* _ACTION ITEM_: Would you return the data below exactly as it stands, with every picture left out?

* _AVAILABLE DATA_:
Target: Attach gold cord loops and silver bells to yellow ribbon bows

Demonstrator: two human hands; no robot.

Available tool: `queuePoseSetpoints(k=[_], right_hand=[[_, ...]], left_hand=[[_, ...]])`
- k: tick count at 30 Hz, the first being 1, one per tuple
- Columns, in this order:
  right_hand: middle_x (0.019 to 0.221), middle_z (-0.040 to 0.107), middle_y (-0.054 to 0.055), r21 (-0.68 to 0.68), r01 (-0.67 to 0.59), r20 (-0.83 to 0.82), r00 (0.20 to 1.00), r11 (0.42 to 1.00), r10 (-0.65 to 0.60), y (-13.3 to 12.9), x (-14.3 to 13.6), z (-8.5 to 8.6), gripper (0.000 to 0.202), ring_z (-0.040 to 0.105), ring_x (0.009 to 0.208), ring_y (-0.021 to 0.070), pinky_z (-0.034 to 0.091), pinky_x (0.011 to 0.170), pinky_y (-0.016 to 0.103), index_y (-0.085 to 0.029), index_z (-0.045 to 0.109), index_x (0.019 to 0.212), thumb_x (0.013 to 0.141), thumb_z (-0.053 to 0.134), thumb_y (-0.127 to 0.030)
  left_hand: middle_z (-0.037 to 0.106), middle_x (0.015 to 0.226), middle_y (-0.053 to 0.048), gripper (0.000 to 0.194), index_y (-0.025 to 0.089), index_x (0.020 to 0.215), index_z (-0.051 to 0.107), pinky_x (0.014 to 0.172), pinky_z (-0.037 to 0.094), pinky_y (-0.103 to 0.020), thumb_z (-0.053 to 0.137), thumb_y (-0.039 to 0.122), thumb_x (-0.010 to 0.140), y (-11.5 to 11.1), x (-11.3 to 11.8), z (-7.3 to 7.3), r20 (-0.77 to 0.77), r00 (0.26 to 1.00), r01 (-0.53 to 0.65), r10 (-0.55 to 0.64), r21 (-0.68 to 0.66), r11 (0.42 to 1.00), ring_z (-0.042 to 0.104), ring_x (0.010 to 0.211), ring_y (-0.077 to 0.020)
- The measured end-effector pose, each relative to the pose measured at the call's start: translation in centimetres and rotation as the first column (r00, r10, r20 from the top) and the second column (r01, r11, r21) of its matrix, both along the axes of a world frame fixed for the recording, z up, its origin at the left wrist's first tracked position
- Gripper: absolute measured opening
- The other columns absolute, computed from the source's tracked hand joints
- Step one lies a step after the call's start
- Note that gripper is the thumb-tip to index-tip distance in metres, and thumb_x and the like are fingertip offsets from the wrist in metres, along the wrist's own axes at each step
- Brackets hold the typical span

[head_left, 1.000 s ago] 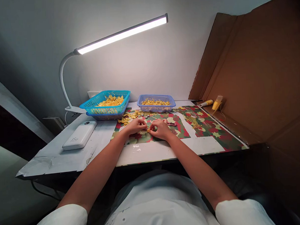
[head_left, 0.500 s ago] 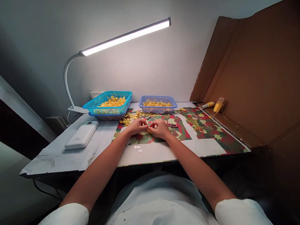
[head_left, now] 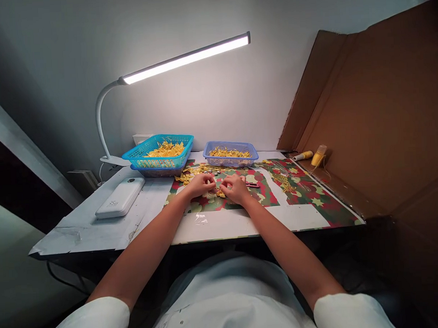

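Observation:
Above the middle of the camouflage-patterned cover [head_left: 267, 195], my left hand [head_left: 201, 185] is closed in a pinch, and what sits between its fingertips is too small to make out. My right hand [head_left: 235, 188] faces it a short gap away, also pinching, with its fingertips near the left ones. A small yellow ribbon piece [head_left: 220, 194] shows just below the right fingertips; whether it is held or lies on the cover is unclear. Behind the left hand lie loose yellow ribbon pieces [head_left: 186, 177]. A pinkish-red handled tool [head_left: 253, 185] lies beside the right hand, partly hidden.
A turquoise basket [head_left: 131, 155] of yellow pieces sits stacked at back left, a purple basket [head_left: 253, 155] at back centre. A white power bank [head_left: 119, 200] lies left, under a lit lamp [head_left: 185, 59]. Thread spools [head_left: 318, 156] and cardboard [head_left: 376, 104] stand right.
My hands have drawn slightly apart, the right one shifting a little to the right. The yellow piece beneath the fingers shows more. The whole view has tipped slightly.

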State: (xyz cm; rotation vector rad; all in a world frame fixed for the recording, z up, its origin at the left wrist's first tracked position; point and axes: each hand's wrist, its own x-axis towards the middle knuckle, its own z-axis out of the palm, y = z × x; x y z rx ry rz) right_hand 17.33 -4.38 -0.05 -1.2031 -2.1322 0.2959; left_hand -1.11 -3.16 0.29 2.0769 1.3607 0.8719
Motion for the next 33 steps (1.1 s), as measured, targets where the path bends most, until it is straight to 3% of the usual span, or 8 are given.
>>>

* _SOLUTION TO THE EXERCISE_:
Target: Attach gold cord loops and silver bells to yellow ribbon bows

Demonstrator: two human hands; no robot.

Available tool: `queuePoseSetpoints(k=[_], right_hand=[[_, ...]], left_hand=[[_, ...]])`
- k: tick count at 30 Hz, the first being 1, one per tuple
- Columns, in this order:
  right_hand: middle_x (0.019 to 0.221), middle_z (-0.040 to 0.107), middle_y (-0.054 to 0.055), r21 (-0.68 to 0.68), r01 (-0.67 to 0.59), r20 (-0.83 to 0.82), r00 (0.20 to 1.00), r11 (0.42 to 1.00), r10 (-0.65 to 0.60), y (-13.3 to 12.9), x (-14.3 to 13.6), z (-8.5 to 8.6), gripper (0.000 to 0.202), ring_z (-0.040 to 0.105), ring_x (0.009 to 0.208), ring_y (-0.021 to 0.070), pinky_z (-0.034 to 0.091), pinky_x (0.011 to 0.170), pinky_y (-0.016 to 0.103), index_y (-0.085 to 0.029), index_z (-0.045 to 0.109), index_x (0.019 to 0.212), thumb_x (0.013 to 0.141), thumb_z (-0.053 to 0.134), thumb_y (-0.127 to 0.030)
  left_hand: middle_z (-0.037 to 0.106), middle_x (0.015 to 0.226), middle_y (-0.053 to 0.048), gripper (0.000 to 0.194), index_y (-0.025 to 0.089), index_x (0.020 to 0.215), index_z (-0.051 to 0.107), pinky_x (0.014 to 0.172), pinky_z (-0.037 to 0.094), pinky_y (-0.103 to 0.020), thumb_z (-0.053 to 0.137), thumb_y (-0.039 to 0.122), thumb_x (-0.010 to 0.140), y (-11.5 to 11.1), x (-11.3 to 11.8), z (-7.3 to 7.3), r20 (-0.77 to 0.77), r00 (0.26 to 1.00), r01 (-0.53 to 0.65), r10 (-0.55 to 0.64), r21 (-0.68 to 0.66), r11 (0.42 to 1.00), ring_z (-0.042 to 0.104), ring_x (0.010 to 0.211), ring_y (-0.077 to 0.020)
- The measured end-effector pose, each relative to the pose measured at the call's start: translation in centimetres and rotation as the first column (r00, r10, r20 from the top) and the second column (r01, r11, r21) of its matrix, both along the axes of a world frame fixed for the recording, z up, its origin at the left wrist's first tracked position
- Gripper: absolute measured opening
- The other columns absolute, computed from the source's tracked hand joints
- Step one lies a step after the call's start
- Note that gripper is the thumb-tip to index-tip distance in metres, and thumb_x and the like are fingertip offsets from the wrist in metres, along the wrist's own axes at each step
- Brackets hold the typical span

[head_left, 1.000 s ago] 
[head_left, 0.500 s ago] 
[head_left, now] 

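Observation:
Above the middle of the camouflage-patterned cover [head_left: 267, 195], my left hand [head_left: 201, 185] is closed in a pinch, and what sits between its fingertips is too small to make out. My right hand [head_left: 235, 188] faces it a short gap away, also pinching, with its fingertips near the left ones. A small yellow ribbon piece [head_left: 220, 194] shows just below the right fingertips; whether it is held or lies on the cover is unclear. Behind the left hand lie loose yellow ribbon pieces [head_left: 186, 177]. A pinkish-red handled tool [head_left: 253, 185] lies beside the right hand, partly hidden.
A turquoise basket [head_left: 131, 155] of yellow pieces sits stacked at back left, a purple basket [head_left: 253, 155] at back centre. A white power bank [head_left: 119, 200] lies left, under a lit lamp [head_left: 185, 59]. Thread spools [head_left: 318, 156] and cardboard [head_left: 376, 104] stand right.
My hands have drawn slightly apart, the right one shifting a little to the right. The yellow piece beneath the fingers shows more. The whole view has tipped slightly.
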
State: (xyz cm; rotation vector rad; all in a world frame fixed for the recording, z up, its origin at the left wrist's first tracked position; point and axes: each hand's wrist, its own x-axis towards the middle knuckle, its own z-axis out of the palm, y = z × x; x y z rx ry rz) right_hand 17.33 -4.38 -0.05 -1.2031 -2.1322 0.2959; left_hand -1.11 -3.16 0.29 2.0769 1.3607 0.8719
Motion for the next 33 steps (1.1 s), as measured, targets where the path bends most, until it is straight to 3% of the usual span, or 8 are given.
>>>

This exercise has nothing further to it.